* [WHAT IS EXPECTED]: Would you please copy the part of the material below that opens with the line containing "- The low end" and closes with the line containing "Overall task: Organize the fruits"? Copy it exactly, and only it.
* * * *
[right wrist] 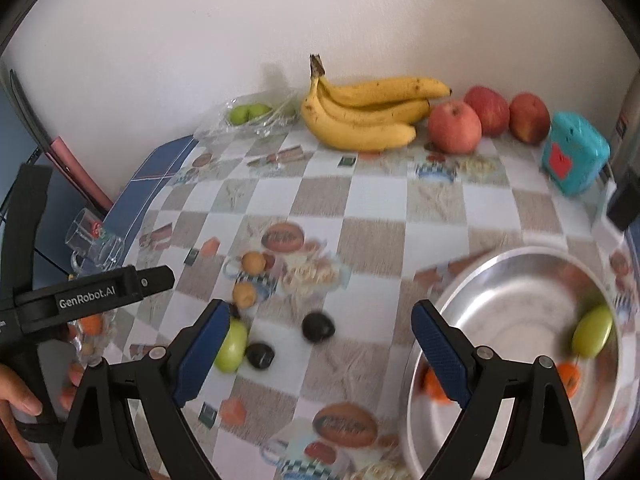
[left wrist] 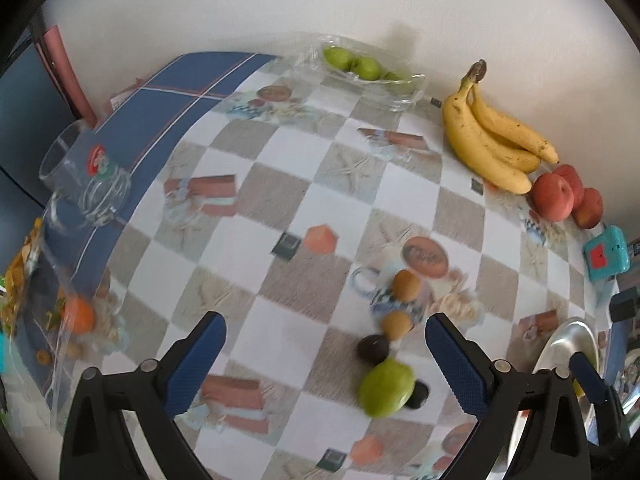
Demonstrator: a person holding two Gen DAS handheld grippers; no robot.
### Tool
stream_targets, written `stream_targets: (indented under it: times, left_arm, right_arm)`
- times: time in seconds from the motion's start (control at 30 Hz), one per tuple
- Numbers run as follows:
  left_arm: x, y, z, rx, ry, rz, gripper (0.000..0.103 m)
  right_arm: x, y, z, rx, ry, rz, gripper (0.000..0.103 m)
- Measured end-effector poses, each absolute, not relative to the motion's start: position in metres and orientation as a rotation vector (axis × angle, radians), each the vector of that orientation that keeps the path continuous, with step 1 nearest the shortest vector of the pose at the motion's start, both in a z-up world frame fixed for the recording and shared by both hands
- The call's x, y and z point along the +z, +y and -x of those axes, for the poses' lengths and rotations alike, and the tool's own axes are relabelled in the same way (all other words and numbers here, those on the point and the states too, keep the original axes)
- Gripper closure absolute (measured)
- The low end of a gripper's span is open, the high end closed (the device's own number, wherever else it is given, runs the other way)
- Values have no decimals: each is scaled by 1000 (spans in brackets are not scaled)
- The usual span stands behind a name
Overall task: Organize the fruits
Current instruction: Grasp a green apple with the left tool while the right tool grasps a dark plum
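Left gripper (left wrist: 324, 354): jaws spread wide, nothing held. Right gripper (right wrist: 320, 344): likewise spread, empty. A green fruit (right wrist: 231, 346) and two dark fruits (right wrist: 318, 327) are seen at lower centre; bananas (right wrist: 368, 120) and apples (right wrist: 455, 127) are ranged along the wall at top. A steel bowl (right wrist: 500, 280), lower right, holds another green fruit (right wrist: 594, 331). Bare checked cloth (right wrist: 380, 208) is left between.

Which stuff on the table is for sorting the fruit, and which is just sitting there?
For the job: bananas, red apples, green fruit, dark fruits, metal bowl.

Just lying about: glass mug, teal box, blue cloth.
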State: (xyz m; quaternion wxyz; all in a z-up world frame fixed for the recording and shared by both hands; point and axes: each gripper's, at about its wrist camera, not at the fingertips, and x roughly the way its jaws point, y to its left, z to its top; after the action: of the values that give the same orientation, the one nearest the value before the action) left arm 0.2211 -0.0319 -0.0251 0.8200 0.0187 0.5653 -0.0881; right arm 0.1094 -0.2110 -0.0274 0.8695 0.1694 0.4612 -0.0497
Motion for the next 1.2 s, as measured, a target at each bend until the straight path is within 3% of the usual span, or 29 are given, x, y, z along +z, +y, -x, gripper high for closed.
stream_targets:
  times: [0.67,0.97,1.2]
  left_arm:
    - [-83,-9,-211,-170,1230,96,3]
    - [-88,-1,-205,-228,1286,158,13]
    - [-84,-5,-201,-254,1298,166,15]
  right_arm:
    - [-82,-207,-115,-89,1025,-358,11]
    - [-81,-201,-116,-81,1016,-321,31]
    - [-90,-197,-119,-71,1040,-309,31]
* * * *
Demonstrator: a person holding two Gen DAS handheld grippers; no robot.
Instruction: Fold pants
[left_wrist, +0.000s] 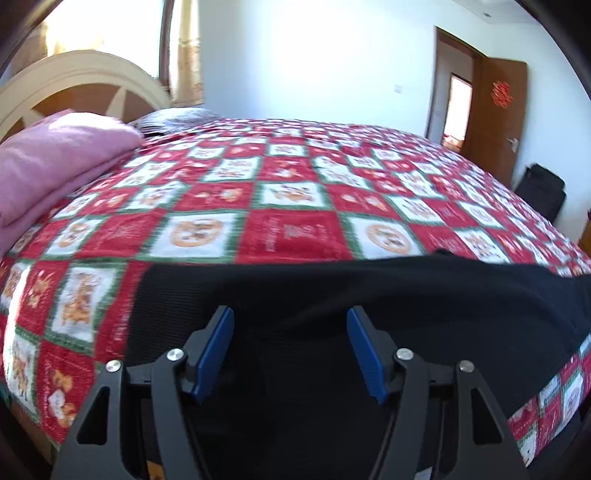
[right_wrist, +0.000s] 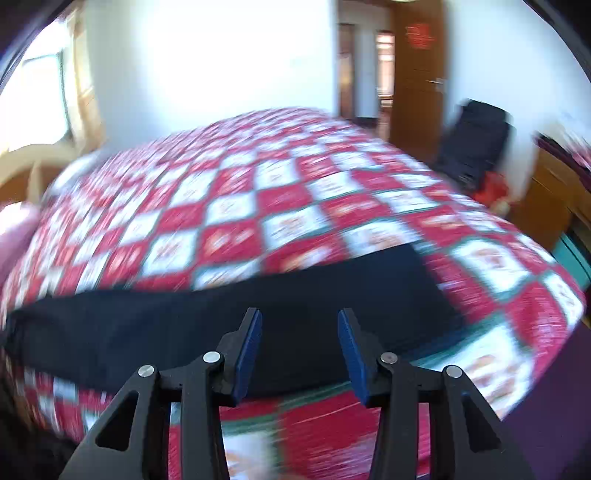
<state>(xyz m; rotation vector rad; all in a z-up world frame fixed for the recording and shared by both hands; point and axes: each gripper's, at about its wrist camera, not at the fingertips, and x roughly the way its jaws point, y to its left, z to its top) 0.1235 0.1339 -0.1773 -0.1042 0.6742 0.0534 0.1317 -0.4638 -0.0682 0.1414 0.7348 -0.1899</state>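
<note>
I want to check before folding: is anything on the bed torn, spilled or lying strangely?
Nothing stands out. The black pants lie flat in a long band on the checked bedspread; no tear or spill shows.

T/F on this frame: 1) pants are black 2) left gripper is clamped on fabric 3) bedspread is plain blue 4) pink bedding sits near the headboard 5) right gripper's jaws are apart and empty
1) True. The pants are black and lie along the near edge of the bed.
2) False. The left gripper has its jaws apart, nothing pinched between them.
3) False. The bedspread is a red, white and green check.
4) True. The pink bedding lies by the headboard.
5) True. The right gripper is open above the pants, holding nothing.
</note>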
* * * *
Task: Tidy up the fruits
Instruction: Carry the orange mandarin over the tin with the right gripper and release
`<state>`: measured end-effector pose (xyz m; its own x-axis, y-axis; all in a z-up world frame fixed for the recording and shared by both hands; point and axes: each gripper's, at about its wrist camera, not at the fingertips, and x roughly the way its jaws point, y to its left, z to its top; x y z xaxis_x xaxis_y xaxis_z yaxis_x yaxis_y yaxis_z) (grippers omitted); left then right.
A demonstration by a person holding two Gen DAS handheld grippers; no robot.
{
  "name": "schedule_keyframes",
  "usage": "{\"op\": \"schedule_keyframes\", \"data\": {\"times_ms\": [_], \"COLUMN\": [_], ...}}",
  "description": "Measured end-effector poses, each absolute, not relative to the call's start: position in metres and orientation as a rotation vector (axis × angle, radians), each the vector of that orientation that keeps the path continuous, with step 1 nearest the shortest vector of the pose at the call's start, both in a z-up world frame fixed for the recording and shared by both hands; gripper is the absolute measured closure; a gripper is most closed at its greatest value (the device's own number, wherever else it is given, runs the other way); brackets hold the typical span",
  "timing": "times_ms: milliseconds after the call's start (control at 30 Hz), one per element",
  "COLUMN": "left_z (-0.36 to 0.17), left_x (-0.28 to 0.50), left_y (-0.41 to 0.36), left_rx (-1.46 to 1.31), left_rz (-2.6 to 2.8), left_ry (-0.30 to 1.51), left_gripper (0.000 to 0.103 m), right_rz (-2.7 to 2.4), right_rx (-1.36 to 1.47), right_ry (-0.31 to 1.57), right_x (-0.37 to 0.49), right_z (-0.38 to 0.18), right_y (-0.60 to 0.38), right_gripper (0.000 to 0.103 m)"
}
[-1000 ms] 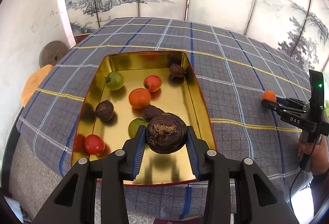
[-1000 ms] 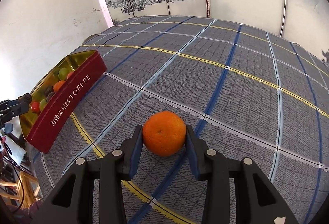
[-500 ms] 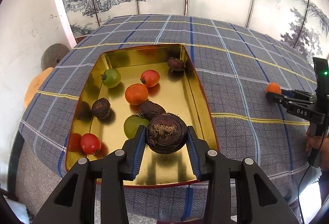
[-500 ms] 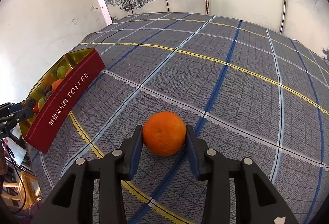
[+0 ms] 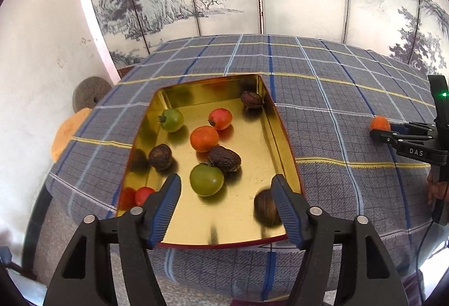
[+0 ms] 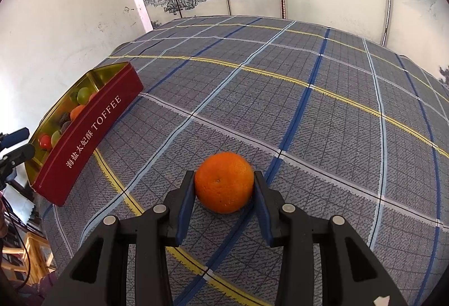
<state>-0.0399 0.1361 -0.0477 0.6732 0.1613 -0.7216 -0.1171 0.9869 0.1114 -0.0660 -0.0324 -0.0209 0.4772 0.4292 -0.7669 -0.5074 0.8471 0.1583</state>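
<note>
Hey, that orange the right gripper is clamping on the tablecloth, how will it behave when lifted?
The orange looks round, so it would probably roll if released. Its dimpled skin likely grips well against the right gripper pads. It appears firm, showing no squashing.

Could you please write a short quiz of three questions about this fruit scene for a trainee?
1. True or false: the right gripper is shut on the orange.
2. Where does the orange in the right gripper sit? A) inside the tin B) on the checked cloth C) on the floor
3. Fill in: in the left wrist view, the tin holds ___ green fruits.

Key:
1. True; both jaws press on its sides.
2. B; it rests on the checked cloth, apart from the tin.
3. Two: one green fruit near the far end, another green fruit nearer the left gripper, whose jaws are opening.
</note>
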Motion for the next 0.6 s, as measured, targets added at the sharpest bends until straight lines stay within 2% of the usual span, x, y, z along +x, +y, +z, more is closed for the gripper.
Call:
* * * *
* [TASK ANSWER]:
- The low end of a gripper's span is open, the high end closed (the device's own number, wherever else it is given, runs the other way)
- Values have no decimals: each is scaled by 1000 (spans in brackets are not scaled)
- The usual span stands behind a name
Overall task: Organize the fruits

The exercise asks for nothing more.